• A STUDY IN CONTRASTS: The Monitor's Peter Ford says he has seen children study under difficult circumstances in many third-world countries. But rarely has he seen schools in such a pitiful state as they are in Iraq. He has been impressed, though, by teachers' dogged determination to do their job regardless of their surroundings.
"One primary school headmistress was holding a staff meeting in the middle of a building site - the school was being remodeled and she could hardly make herself heard over the hammering of nails and the scream of circular saws," Peter says. "But she was nonchalant about the presence of two armed men at the front door guarding against looters, and carried on, discussing with her teachers the details of school life: whether they needed stricter rules to stop children from coming late, and how they would find room in the timetable for new subjects that may be included in the post-Hussein curriculum."
Peter noted that the headmistress had more dramatic problems, too, with parents fearful of sending the children to school because of kidnappers. "But there is not much she can do about that. She could only try to put her own house in order."

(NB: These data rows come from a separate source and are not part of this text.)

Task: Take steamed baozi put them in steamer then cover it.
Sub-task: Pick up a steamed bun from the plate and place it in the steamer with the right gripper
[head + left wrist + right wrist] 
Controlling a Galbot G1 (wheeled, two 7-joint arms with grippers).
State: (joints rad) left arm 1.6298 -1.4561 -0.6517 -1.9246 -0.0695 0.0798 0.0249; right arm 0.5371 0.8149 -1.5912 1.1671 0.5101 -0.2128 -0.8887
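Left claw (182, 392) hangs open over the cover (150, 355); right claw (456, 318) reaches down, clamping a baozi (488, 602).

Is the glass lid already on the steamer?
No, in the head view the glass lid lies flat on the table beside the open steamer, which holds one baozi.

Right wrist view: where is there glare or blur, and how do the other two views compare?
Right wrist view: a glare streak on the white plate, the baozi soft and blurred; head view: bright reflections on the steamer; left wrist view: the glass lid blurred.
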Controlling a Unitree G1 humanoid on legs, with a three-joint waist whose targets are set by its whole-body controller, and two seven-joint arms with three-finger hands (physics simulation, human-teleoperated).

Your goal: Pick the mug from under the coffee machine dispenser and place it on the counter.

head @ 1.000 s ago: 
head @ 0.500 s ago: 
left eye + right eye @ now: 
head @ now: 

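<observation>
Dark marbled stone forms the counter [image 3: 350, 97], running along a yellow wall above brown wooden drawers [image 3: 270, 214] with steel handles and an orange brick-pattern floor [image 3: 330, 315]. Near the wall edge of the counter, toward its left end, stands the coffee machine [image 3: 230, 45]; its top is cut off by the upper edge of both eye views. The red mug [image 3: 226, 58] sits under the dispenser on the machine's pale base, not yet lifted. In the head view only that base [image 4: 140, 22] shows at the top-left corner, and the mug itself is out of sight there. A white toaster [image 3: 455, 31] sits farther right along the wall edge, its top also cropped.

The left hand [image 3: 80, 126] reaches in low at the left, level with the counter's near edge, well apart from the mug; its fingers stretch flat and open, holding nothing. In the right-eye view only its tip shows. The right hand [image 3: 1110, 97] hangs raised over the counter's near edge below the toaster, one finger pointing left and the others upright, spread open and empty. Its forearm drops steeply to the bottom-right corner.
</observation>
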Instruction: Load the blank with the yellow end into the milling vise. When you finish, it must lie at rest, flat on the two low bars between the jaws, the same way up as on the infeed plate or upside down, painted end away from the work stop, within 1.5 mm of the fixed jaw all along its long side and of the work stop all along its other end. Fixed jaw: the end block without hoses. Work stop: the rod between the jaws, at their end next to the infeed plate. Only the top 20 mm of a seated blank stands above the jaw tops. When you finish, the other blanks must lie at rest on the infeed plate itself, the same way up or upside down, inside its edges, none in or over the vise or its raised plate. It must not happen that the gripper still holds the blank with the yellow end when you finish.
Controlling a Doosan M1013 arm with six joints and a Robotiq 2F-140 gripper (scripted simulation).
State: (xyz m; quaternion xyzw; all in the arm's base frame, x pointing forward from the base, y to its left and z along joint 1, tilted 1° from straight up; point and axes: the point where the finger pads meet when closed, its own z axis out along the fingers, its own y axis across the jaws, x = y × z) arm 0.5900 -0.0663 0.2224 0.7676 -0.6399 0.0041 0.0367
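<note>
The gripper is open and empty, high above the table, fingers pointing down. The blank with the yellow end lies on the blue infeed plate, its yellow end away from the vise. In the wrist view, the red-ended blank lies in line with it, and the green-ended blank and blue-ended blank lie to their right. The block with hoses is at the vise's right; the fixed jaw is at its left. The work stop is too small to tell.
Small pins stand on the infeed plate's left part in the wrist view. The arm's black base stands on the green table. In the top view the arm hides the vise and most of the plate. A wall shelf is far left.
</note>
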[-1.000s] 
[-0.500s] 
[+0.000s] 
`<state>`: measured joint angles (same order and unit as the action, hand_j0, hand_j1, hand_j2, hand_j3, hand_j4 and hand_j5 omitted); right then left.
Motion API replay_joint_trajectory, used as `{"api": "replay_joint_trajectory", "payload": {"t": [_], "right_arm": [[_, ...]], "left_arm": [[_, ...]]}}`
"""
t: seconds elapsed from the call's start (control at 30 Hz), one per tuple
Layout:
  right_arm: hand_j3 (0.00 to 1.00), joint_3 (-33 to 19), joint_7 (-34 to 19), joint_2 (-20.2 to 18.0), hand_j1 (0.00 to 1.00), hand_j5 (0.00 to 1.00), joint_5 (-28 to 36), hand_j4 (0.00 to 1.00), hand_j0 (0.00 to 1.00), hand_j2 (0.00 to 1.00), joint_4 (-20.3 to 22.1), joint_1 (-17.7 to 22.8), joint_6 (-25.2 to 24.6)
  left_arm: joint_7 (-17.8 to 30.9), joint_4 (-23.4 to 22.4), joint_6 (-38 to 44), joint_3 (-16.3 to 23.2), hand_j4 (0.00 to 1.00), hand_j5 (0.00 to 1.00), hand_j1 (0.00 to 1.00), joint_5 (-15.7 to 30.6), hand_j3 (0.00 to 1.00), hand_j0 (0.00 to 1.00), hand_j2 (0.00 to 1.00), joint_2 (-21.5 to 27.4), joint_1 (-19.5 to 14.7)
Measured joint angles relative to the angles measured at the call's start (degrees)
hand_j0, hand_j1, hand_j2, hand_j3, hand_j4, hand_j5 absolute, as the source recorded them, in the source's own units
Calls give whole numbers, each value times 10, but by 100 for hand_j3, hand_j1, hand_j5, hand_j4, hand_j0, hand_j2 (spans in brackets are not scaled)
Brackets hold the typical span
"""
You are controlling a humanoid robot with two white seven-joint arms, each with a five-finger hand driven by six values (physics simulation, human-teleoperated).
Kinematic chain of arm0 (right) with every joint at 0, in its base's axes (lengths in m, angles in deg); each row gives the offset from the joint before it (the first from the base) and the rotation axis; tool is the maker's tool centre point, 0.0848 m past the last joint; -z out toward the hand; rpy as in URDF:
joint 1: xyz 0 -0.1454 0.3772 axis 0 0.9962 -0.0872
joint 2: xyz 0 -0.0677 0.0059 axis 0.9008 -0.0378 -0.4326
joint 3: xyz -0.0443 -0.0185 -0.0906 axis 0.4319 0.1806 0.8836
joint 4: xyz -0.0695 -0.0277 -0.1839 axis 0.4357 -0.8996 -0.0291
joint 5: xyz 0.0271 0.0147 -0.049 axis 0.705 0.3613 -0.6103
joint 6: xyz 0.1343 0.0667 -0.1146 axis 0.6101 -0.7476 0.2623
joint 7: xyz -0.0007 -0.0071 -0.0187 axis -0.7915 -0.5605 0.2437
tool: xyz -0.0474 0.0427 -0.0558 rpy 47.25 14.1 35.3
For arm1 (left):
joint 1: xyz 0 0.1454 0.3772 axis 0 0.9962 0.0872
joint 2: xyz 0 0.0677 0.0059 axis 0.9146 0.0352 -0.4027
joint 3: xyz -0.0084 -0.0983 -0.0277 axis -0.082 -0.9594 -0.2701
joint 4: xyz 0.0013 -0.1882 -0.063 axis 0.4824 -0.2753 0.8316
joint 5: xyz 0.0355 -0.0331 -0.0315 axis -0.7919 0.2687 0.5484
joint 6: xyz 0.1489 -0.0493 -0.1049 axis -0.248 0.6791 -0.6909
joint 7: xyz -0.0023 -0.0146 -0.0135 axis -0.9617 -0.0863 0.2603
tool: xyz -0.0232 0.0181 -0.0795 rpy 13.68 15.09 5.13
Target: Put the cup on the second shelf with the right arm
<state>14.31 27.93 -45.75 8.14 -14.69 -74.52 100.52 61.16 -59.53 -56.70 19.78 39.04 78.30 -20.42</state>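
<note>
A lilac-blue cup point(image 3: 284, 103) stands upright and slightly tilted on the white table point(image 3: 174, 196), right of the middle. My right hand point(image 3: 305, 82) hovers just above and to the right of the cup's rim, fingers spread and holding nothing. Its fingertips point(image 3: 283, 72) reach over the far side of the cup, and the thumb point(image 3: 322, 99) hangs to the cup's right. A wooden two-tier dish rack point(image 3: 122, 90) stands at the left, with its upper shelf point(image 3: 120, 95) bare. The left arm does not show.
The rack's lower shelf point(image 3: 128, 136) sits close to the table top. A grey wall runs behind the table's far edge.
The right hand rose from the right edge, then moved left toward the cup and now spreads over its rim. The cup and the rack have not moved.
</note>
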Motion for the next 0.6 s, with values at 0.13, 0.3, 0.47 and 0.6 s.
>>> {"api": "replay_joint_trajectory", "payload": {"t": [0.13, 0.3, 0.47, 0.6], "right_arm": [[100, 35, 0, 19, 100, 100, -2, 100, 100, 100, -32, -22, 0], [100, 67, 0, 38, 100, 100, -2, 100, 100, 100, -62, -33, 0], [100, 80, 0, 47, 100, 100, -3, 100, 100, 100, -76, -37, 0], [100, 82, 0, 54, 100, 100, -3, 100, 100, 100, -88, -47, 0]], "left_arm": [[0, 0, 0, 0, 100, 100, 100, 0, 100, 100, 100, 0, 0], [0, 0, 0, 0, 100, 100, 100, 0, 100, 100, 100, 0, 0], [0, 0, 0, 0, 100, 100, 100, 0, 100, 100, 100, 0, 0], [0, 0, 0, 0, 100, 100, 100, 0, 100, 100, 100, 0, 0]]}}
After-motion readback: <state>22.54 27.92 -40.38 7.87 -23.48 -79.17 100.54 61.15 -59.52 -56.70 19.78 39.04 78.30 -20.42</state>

• OLD VS. NEW: The Monitor's Robert Marquand, who traveled to China's Xinjiang Province, was surprised by the juxtaposition of a venerable mosque in Kashgar with a large plaza that is under construction. "To have just come out of a prayer meeting with these very somber men, who had been going there every day for all their lives, and then see an artist's rendering of the area, with most of the surroundings dramatically changed - it seemed there was little connection between the world these people inhabited and the one that was going to be built."